Однако он не на шутку огорчил меня. Что делать? Бросить картину или опять искать натуру?
Неожиданный случай помог мне. Однажды, когда я лежал на диване с каким-то глупым переводным французским романом и долежался до головной боли и отупения от разных моргов, полицейских сыщиков и воскресений людей, которых смерти хватило бы на двадцать человек, отворилась дверь и вошел Гельфрейх.

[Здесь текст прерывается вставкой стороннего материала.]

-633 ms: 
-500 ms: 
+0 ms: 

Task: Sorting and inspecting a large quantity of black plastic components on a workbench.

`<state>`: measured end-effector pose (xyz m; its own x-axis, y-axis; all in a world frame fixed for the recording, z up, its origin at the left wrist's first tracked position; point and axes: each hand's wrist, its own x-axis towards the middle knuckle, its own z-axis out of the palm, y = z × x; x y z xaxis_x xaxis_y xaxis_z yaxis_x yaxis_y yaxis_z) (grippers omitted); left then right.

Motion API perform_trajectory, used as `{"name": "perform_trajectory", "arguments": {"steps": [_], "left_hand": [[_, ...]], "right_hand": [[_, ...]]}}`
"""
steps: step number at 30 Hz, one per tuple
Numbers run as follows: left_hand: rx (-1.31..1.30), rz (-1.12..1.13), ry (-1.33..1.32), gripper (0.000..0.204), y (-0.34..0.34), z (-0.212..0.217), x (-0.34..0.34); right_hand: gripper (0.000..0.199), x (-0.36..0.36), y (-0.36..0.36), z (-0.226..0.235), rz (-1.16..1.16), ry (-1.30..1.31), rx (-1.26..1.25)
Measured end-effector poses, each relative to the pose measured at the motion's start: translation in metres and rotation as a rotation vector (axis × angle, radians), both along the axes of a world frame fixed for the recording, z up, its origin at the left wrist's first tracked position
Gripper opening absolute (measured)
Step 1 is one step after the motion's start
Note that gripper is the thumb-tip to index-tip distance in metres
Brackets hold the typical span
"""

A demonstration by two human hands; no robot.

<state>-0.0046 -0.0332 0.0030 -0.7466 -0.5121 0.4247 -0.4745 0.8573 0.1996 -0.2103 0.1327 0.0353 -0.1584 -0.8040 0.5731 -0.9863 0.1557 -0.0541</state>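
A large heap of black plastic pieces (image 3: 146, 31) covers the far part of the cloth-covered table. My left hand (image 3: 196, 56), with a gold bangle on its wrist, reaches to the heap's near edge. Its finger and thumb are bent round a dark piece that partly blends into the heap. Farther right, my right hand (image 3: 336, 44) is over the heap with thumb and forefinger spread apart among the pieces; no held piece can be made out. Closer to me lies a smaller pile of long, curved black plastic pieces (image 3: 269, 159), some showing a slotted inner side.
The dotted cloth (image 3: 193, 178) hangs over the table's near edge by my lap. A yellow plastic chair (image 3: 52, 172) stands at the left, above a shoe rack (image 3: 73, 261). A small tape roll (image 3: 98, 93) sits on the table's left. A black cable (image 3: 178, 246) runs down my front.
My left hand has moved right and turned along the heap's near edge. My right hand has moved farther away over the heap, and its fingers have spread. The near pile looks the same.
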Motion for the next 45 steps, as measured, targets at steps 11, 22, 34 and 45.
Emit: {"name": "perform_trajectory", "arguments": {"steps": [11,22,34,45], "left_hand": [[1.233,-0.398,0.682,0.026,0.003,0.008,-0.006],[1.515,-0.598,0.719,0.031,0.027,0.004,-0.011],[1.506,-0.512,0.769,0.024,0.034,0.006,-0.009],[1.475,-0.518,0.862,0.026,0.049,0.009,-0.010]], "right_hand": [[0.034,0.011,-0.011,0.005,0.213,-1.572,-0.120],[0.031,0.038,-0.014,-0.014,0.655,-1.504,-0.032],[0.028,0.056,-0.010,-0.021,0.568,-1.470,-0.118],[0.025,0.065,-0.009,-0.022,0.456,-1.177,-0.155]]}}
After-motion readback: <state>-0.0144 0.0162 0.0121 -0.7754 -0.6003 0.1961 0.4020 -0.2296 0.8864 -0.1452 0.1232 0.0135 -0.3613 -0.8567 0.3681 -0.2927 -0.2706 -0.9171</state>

Представьте себе тощие, кривые ножки, огромное туловище, задавленное двумя горбами, длинные, худые руки, высоко вздернутые плечи, как будто выражающие вечное сомнение, молодое бледное, слегка опухшее, но миловидное лицо на откинутой назад голове. Он был художник. Любители очень хорошо знают его картинки, писанные по большей части на один и тот же, слегка измененный сюжет. Его герои — кошки; были у него коты спящие, коты с птичками, коты, выгибающие спину; даже пьяного кота с веселыми глазами за бокалом вина изобразил однажды Гельфрейх. В котах он дошел до возможного совершенства, но больше ни за что не брался. Если в картинке, кроме кошек, были еще какие-нибудь аксессуары — зелень, откуда должны были выглядывать розовый носик и золотистые глазки с узкими зрачками, какая-нибудь драпировка, корзинка, в которой поместилось целое семейство котят с огромными прозрачными ушами, — то он обращался ко мне. Он и на этот раз вошел с чем-то завернутым в синюю бумагу. Протянув мне свою белую и костлявую руку, он положил сверток на стол и стал развязывать его.
— Опять кот? — спросил я.
— Опять… Нужно, видишь ли, тут коврик немножко… а на другом кусок дивана…
Он развернул бумагу и показал мне две небольшие, в пол-аршина, картинки; фигурки кошек были совсем окончены, но были написаны на фоне из белого полотна.